TRY IT:
Identify every line in the records below that contains the word "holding", and reproduce each one.

DATA TO USE:
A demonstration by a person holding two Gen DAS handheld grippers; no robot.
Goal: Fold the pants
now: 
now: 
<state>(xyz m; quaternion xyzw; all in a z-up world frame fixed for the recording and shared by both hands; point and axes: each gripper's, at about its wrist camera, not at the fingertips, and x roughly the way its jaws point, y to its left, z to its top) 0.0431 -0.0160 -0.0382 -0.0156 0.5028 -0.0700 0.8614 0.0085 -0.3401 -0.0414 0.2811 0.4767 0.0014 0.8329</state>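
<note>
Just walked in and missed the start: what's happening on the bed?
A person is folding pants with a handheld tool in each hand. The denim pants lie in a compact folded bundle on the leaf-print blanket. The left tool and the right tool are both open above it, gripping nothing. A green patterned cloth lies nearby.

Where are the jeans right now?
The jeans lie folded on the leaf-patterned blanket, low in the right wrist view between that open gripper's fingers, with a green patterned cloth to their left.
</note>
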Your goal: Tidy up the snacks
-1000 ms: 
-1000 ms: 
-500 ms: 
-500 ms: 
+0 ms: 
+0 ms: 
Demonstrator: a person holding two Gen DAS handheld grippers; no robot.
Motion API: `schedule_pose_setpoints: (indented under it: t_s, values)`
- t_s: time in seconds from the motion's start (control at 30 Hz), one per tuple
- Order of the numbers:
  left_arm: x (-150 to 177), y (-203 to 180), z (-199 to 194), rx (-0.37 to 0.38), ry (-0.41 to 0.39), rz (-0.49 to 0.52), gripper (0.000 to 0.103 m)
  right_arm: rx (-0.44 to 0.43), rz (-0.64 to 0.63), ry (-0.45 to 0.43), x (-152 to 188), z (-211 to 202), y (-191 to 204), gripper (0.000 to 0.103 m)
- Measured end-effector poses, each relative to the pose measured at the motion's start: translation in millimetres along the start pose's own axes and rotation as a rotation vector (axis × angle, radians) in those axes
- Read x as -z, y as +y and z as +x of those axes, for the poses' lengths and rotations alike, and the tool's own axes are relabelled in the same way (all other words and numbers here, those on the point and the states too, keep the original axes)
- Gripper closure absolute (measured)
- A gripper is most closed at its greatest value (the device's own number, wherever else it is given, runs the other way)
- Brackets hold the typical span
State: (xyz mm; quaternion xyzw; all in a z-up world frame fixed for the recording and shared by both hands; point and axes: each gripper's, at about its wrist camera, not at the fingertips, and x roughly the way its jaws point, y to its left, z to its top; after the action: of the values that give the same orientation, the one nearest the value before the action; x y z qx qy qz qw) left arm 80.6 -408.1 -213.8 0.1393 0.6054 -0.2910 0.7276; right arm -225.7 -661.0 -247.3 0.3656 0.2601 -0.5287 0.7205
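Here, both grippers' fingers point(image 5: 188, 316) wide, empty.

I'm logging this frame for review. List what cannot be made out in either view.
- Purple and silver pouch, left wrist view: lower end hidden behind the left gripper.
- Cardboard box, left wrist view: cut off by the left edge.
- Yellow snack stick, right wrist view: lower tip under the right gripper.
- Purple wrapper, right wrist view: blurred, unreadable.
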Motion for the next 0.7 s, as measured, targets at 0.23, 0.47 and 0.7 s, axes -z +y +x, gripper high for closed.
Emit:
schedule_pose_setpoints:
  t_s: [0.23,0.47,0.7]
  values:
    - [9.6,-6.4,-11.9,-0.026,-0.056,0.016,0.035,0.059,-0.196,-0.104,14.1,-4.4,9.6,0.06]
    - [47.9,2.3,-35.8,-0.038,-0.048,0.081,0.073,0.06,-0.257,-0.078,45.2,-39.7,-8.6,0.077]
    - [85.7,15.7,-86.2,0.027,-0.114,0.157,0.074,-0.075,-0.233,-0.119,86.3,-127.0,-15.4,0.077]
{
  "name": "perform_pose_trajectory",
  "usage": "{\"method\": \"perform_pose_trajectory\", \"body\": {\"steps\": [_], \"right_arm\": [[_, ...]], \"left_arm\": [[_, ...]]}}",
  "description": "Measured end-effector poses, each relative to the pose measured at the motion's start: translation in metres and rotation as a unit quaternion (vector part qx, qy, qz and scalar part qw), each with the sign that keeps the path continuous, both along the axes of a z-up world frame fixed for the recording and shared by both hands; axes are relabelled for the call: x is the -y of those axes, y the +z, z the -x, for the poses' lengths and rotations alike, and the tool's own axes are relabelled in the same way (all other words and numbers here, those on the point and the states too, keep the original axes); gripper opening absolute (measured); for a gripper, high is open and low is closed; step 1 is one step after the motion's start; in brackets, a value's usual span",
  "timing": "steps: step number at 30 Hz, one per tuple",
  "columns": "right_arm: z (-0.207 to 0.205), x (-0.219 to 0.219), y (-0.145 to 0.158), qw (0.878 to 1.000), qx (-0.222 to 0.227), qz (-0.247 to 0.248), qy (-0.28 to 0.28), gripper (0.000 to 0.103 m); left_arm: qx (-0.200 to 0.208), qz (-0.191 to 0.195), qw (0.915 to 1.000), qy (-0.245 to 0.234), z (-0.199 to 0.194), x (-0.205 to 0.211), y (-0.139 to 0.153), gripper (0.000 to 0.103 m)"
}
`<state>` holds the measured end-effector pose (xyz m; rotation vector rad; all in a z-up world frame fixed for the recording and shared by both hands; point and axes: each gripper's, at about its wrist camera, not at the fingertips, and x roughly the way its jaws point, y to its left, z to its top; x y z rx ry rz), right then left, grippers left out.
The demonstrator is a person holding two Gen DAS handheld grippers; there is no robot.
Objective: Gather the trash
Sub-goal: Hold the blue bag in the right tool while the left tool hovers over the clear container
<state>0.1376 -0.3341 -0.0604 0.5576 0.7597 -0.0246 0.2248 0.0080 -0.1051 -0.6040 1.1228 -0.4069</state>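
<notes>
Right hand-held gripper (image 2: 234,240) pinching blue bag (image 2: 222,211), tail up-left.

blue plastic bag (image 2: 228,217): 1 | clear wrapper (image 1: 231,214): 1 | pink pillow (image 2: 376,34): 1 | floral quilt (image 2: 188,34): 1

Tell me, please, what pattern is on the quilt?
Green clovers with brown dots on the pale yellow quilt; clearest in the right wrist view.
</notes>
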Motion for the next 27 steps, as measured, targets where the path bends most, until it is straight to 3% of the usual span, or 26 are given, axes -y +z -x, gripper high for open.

OUTPUT OF THE EXERCISE:
A demonstration by a person holding two Gen DAS handheld grippers; no robot.
Demonstrator: a person holding two Gen DAS handheld grippers; no robot.
The demonstrator is a person holding two Gen DAS handheld grippers; there is no robot.

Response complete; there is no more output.